▶ [DIRECTIONS FOR THIS TASK]
Restate the listing exactly.

[DATASET CONTENT — start]

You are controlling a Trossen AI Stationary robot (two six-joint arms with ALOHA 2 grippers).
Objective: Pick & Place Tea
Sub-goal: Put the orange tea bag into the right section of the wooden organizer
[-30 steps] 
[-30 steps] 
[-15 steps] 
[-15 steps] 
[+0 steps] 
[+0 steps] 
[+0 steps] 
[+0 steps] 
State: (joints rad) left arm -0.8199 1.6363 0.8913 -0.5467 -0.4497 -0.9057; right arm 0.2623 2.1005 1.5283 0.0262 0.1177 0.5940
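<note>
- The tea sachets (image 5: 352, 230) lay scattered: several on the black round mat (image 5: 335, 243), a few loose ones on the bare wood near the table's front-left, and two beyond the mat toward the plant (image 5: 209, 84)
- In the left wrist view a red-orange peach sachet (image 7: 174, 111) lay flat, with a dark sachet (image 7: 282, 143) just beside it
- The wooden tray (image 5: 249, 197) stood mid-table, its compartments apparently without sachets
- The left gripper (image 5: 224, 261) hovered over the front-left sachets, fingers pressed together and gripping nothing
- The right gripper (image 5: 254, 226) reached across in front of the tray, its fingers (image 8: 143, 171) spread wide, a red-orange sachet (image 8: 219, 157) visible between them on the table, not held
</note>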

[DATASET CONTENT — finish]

▶ [RESPONSE FOR THIS EXERCISE]
You are controlling a Trossen AI Stationary robot (two six-joint arms with ALOHA 2 grippers).
Objective: Pick & Place Tea
Sub-goal: Put the orange tea bag into the right section of the wooden organizer
[-30 steps] 
[-30 steps] 
[-15 steps] 
[-15 steps] 
[+0 steps] 
[+0 steps] 
[+0 steps] 
[+0 steps] 
State: (joints rad) left arm -0.8199 1.6363 0.8913 -0.5467 -0.4497 -0.9057; right arm 0.2623 2.1005 1.5283 0.0262 0.1177 0.5940
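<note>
- The tea sachets (image 5: 352, 230) lay scattered: several on the black round mat (image 5: 335, 243), a few loose ones on the bare wood near the table's front-left, and two beyond the mat toward the plant (image 5: 209, 84)
- In the left wrist view a red-orange peach sachet (image 7: 174, 111) lay flat, with a dark sachet (image 7: 282, 143) just beside it
- The wooden tray (image 5: 249, 197) stood mid-table, its compartments apparently without sachets
- The left gripper (image 5: 224, 261) hovered over the front-left sachets, fingers pressed together and gripping nothing
- The right gripper (image 5: 254, 226) reached across in front of the tray, its fingers (image 8: 143, 171) spread wide, a red-orange sachet (image 8: 219, 157) visible between them on the table, not held
</note>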

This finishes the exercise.